Temperature is a hyperparameter that controls the probability distribution over possible next tokens when a language model generates text. Technically, it scales the logits (raw scores) output by the model before applying the softmax function. A temperature of 1.0 uses the model's native probability distribution. Temperatures below 1.0 sharpen the distribution, making high-probability tokens even more likely and suppressing unlikely ones — producing more predictable, focused output. Temperatures above 1.0 flatten the distribution, giving lower-probability tokens a greater chance of being selected — producing more varied and creative output.

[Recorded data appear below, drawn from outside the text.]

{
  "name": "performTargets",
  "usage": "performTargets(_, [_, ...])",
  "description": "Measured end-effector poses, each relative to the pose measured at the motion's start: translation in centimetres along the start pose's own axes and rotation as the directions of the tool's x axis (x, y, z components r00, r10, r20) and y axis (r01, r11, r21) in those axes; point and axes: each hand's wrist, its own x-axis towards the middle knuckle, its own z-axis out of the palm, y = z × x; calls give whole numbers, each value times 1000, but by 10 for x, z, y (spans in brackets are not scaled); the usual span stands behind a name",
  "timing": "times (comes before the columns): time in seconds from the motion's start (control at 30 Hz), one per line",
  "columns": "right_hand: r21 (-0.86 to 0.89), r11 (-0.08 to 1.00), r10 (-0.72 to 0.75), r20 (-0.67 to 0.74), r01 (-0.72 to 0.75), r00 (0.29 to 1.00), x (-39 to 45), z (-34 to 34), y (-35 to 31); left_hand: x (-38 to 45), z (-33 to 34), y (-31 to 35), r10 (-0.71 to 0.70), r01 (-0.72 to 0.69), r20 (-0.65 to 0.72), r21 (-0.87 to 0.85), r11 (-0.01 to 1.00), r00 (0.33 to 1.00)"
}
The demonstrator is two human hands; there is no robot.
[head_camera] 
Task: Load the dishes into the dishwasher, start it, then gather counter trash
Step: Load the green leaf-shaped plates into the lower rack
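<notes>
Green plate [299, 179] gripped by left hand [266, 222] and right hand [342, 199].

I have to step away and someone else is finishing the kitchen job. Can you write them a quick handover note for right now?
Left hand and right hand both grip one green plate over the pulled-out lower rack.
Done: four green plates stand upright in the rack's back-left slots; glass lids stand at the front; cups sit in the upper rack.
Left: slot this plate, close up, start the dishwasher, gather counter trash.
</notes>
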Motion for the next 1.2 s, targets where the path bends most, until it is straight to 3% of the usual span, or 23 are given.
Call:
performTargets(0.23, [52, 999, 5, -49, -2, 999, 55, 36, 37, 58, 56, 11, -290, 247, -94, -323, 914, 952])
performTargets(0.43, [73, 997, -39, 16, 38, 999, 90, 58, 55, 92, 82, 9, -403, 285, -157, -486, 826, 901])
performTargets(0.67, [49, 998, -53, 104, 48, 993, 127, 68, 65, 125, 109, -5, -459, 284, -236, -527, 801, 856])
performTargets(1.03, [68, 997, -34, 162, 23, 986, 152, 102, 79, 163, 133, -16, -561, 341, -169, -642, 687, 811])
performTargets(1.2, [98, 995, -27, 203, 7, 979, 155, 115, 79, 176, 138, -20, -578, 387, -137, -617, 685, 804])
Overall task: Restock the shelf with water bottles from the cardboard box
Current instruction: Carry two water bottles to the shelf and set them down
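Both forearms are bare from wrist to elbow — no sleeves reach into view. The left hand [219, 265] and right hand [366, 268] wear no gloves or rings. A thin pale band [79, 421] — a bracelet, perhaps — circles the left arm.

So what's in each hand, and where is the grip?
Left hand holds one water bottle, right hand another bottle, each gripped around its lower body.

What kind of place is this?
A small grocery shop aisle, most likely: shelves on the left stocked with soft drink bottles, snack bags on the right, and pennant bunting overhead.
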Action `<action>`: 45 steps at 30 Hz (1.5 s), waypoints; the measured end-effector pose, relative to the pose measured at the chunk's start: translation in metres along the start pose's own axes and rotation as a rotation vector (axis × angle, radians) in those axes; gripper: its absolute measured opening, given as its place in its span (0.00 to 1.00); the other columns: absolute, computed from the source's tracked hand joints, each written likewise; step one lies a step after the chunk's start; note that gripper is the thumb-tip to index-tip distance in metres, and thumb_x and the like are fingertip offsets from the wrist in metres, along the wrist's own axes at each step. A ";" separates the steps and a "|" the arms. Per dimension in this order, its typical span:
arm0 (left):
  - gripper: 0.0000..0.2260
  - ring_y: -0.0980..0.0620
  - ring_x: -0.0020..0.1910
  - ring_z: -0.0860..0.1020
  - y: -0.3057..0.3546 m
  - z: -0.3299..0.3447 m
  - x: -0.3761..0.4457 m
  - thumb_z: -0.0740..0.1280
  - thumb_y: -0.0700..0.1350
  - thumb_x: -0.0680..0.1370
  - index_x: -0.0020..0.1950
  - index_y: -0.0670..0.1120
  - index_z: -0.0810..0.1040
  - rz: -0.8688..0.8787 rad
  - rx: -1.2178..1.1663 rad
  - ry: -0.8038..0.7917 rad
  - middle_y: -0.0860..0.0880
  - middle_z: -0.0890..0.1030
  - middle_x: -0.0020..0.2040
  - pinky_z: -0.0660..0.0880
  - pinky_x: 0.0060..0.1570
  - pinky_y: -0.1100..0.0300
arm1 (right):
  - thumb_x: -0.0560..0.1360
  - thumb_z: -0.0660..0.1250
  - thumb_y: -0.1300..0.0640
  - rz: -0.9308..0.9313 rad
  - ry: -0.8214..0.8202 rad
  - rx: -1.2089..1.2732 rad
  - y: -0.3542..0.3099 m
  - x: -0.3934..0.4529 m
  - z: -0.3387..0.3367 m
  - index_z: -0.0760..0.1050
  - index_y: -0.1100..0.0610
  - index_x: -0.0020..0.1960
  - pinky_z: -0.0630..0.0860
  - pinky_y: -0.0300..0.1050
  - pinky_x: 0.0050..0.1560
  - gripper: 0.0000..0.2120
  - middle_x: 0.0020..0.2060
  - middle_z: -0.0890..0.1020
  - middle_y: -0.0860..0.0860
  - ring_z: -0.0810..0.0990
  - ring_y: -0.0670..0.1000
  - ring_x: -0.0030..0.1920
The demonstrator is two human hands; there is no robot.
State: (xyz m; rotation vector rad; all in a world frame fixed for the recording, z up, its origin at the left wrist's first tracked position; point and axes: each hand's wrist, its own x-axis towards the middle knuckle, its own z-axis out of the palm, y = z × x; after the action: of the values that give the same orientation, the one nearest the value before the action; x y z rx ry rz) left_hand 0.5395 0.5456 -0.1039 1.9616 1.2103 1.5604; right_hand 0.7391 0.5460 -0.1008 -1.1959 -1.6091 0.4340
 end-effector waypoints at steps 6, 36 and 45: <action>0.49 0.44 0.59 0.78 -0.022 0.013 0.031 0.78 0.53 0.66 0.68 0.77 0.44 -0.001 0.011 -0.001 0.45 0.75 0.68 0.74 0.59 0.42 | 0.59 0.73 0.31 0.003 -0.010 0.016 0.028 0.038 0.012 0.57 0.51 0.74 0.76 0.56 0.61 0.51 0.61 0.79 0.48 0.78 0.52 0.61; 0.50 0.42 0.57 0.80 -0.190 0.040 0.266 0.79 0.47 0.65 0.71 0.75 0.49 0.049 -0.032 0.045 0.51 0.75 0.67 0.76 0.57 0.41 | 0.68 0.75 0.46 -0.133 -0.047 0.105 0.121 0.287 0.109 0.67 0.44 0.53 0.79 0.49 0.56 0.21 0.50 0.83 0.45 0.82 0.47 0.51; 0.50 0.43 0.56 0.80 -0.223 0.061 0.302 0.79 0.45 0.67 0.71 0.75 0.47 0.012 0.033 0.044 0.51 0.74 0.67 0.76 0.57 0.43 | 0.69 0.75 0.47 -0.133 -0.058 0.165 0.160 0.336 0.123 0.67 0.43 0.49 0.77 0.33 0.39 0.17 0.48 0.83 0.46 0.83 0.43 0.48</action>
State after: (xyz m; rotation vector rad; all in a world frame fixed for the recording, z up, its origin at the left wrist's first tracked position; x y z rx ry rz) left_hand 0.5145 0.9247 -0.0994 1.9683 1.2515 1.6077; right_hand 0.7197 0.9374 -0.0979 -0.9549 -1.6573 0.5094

At temperature 0 (or very close to it), the model always selects the highest-probability token — a strategy called greedy decoding. This produces the most deterministic, consistent output, ideal for factual queries, coding tasks, or any context where reproducibility matters. At high temperatures (0.8-1.2), the model explores a wider range of token choices, which is useful for creative writing, brainstorming, or generating diverse options. At very high temperatures (>1.5), output often becomes incoherent as even very low-probability tokens have a meaningful chance of selection.

Temperature is one of several sampling parameters. Top-P (nucleus sampling) limits token selection to the smallest set of tokens whose cumulative probability exceeds a threshold P. Top-K restricts selection to the K highest-probability tokens. These parameters can be combined with temperature for fine-grained control. In practice, most applications use temperature between 0.0 and 1.0 — LLM APIs expose temperature as a user-configurable setting, making it one of the most accessible knobs for controlling AI behavior.

Key Takeaway

Temperature controls the creativity-accuracy tradeoff in language models — lower values produce focused, deterministic output while higher values enable more diverse, creative generation.

Real-World Applications

01 Code generation: temperature near 0 ensures deterministic, syntactically correct code that consistently follows instructions.
02 Creative writing: temperature 0.7-1.0 encourages varied word choice and unexpected narrative directions for fiction, poetry, and brainstorming.
03 Chatbot deployment: customer support bots use low temperature for consistent, reliable answers; creative assistants use higher temperature for engaging responses.
04 Data augmentation: high temperature generates diverse paraphrases of training examples for dataset expansion in NLP tasks.
05 Multiple response generation: running the same prompt at moderate temperature several times produces diverse candidate responses that users or rankers can choose from.